» Task objective
Please give back word for word the lines of the material below between the line containing "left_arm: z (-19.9" and the line containing "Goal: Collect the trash", inclusive.

» Supplied data
———

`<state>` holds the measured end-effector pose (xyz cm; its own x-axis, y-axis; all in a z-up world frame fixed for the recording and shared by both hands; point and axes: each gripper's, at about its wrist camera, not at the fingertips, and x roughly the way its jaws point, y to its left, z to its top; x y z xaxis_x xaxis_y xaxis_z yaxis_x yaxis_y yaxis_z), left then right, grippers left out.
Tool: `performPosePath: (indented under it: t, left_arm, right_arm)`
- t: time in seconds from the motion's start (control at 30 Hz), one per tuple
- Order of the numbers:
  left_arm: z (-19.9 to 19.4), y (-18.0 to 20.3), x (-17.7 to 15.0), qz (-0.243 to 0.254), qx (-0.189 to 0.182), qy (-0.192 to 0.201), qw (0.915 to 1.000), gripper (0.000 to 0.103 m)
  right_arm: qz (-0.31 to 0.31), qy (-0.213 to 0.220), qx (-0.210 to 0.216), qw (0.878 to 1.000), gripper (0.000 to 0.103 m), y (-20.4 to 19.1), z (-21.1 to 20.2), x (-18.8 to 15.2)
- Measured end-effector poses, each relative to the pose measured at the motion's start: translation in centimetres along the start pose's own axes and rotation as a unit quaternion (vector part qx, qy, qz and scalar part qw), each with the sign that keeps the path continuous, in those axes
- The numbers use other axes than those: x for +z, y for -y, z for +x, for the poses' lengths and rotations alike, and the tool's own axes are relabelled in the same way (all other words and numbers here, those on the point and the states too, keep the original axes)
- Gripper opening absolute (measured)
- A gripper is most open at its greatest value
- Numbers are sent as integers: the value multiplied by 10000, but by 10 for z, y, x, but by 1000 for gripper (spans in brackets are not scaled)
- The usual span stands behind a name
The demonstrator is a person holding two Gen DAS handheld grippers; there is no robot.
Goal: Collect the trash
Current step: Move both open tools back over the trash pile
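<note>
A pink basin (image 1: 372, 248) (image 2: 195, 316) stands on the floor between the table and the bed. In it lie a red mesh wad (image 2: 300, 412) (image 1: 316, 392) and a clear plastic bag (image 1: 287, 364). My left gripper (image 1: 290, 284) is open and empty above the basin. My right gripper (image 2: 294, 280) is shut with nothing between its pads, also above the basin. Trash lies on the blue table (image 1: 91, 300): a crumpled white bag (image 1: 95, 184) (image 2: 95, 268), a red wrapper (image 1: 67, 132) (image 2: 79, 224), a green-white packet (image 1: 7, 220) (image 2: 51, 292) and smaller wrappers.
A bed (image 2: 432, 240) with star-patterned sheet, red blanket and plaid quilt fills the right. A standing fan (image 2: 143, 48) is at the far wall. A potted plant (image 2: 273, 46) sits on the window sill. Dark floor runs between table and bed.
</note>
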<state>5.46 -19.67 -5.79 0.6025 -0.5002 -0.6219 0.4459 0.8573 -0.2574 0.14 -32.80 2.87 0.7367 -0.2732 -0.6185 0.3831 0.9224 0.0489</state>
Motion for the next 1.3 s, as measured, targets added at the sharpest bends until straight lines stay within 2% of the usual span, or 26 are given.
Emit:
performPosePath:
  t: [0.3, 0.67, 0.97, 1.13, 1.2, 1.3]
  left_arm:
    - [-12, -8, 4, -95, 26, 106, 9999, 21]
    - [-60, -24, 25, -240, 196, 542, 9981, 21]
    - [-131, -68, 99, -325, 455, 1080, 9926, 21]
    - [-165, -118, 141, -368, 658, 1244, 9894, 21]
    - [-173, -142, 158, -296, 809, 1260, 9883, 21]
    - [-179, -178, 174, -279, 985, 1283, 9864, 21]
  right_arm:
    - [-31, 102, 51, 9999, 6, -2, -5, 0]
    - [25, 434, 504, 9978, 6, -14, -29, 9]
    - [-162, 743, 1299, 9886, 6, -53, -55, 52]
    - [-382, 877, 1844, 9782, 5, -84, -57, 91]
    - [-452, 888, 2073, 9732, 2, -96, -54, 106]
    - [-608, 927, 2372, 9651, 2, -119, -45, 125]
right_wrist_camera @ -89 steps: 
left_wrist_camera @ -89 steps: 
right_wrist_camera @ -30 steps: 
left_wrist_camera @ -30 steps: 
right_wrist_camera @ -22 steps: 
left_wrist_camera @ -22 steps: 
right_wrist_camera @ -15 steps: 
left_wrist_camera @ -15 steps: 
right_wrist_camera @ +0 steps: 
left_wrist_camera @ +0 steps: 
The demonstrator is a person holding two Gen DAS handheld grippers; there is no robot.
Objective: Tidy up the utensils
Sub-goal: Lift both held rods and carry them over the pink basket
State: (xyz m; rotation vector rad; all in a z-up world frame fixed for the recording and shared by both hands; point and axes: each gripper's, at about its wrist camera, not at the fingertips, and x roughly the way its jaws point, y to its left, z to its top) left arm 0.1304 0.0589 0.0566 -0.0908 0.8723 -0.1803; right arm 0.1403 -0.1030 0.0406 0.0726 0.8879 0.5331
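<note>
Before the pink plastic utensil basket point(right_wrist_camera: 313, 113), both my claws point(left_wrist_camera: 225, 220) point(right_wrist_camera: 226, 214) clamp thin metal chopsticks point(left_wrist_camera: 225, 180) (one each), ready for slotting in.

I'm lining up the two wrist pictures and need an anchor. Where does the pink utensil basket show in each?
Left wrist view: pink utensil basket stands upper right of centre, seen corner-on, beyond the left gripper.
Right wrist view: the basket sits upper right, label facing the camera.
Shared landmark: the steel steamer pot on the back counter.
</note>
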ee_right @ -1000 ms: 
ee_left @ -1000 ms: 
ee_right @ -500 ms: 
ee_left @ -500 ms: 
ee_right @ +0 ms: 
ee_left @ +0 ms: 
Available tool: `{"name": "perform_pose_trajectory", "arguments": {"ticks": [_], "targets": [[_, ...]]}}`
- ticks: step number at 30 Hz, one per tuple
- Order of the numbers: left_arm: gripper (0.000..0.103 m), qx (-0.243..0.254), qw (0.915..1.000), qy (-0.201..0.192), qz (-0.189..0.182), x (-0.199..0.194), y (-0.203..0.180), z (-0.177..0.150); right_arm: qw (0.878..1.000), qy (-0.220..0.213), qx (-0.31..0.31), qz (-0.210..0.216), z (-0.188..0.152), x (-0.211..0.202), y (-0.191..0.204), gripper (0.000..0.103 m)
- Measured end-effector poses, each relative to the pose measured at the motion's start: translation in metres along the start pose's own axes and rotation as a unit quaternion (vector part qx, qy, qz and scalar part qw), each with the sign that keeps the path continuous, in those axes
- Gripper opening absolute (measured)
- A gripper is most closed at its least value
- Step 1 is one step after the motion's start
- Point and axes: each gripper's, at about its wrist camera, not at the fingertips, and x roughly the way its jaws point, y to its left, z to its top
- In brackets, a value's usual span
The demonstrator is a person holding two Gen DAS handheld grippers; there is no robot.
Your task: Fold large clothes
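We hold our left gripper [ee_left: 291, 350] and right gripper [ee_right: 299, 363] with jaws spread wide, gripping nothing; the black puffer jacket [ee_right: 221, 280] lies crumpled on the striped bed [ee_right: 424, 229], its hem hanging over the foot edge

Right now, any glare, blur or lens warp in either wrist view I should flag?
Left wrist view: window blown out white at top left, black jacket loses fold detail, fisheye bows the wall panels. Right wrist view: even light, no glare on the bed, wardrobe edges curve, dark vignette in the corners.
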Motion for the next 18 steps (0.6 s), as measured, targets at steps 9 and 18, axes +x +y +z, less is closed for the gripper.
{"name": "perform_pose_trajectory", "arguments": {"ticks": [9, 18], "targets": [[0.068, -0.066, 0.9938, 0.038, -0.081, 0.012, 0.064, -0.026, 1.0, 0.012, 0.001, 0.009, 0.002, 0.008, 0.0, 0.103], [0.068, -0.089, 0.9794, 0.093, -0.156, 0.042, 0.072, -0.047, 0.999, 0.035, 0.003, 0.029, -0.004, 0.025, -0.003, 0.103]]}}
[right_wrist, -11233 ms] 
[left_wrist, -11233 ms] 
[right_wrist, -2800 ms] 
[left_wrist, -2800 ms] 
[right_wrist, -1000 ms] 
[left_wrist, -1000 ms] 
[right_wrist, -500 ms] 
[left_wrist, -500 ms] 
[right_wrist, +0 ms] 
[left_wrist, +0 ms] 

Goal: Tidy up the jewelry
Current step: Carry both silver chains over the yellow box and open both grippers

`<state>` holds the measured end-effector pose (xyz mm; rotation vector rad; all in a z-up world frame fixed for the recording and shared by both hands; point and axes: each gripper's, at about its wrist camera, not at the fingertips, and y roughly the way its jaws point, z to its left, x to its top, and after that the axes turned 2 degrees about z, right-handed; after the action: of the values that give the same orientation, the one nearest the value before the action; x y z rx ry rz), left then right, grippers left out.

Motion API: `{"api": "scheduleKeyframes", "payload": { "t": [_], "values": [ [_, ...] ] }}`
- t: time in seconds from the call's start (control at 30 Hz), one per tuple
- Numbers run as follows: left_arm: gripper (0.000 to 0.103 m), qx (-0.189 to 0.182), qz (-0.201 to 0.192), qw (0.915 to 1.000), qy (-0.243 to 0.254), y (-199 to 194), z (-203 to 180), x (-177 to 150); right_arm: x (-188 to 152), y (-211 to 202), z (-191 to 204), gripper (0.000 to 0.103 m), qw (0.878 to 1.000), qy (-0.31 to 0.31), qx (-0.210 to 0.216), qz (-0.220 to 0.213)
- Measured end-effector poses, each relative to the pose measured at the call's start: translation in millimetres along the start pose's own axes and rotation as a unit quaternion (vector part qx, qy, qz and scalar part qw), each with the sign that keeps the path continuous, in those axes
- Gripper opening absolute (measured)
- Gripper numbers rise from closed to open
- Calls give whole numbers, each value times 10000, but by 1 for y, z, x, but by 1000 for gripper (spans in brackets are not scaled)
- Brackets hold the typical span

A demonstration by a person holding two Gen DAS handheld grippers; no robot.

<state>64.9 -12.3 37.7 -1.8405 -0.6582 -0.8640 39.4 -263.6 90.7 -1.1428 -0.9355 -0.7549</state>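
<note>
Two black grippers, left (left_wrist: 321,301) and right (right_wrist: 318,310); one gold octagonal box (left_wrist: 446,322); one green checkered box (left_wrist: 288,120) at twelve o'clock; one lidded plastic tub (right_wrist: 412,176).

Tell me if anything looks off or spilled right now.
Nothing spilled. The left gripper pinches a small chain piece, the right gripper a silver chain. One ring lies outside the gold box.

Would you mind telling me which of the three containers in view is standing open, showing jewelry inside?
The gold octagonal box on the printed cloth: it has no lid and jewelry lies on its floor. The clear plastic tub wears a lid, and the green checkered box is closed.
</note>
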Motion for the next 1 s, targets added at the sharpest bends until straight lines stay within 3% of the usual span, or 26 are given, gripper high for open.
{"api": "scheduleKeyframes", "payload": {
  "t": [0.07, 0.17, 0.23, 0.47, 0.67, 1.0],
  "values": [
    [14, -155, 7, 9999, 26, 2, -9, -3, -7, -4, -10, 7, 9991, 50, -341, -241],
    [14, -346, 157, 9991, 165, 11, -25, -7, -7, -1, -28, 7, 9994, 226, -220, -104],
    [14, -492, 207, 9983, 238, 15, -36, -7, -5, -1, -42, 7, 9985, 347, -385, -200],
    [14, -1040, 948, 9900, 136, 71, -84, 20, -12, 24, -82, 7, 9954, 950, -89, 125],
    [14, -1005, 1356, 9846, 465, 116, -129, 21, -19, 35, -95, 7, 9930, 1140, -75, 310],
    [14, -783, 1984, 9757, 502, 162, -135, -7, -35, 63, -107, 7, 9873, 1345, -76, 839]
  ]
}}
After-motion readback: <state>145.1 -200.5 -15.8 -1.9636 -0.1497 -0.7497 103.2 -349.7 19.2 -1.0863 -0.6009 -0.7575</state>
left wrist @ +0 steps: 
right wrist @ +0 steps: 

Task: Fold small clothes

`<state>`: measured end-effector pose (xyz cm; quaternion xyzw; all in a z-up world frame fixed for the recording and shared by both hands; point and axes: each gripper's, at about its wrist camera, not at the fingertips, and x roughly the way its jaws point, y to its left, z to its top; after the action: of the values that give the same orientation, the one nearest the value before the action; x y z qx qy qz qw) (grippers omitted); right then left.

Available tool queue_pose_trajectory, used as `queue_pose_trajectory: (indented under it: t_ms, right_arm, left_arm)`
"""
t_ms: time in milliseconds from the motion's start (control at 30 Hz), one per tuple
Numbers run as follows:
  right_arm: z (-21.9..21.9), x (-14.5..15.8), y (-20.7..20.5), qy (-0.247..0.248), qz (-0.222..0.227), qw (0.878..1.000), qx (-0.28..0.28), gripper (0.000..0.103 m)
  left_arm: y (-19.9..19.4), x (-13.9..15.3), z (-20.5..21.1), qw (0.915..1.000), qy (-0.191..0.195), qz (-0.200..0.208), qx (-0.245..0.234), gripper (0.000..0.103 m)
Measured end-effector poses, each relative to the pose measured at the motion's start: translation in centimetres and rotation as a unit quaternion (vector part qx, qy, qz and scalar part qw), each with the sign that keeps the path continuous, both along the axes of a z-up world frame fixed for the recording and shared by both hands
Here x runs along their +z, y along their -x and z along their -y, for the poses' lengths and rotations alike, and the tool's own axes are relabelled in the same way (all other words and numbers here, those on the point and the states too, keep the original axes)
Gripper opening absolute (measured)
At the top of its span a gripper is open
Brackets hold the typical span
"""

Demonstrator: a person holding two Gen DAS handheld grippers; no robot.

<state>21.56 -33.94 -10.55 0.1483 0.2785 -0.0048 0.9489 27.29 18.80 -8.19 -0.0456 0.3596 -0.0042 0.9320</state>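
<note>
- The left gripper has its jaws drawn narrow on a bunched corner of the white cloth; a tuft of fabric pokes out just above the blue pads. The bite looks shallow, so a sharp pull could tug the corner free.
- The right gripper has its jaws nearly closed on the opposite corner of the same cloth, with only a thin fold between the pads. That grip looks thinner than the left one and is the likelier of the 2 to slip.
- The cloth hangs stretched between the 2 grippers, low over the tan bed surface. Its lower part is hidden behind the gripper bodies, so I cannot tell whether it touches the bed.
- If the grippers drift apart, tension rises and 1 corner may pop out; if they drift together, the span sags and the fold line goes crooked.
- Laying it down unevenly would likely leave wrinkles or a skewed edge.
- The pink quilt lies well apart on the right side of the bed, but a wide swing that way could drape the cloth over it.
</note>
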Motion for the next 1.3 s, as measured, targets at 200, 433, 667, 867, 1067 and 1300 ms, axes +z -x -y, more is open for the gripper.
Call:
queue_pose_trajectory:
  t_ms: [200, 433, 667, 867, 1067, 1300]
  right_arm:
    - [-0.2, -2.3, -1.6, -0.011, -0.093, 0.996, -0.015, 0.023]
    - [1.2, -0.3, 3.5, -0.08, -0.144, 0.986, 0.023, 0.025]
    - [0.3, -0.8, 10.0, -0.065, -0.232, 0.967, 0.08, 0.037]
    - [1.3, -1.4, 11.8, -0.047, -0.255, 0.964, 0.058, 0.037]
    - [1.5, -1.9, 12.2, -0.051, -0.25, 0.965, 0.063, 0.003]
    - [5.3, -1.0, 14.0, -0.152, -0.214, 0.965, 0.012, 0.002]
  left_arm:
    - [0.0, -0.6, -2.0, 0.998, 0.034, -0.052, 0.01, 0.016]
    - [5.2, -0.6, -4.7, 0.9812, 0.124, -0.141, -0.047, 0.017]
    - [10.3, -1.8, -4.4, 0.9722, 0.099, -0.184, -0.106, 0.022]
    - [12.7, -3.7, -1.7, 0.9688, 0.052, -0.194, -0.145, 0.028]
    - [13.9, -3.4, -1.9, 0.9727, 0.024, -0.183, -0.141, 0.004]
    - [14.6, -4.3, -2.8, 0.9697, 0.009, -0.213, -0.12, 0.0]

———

» Problem solution
  left_arm: z (-19.9 to 19.4), y (-18.0 to 20.3), x (-17.7 to 15.0), qz (-0.243 to 0.254), qx (-0.189 to 0.182), qy (-0.192 to 0.201), qw (0.915 to 1.000), gripper (0.000 to 0.103 m)
  right_arm: qz (-0.31 to 0.31), qy (-0.213 to 0.220), qx (-0.210 to 0.216), qw (0.878 to 1.000), gripper (0.000 to 0.103 m), y (-20.4 to 19.1), z (-21.1 to 20.2), x (-18.8 to 15.2)
- Measured end-effector poses, each relative to the pose measured at the motion's start: translation in centimetres along the start pose's own axes and rotation as a unit quaternion (vector part qx, qy, qz and scalar part qw), each with the sign that keeps the path continuous, in those axes
- The numbers use other axes than those: x for +z, y for -y, z for +x, for the poses' lengths and rotations alike, and the tool's own axes are relabelled in the same way (all other words and numbers here, those on the point and the states too, keep the original axes)
- Gripper opening absolute (measured)
- A gripper is most open at its greatest value
- Numbers are sent as integers: the value multiplied by 10000, but by 10 for z, y, x, but by 1000 for gripper (spans in brackets are not scaled)
- The usual span stands behind a name
The demonstrator is a person holding two Gen DAS handheld grippers; there is no robot.
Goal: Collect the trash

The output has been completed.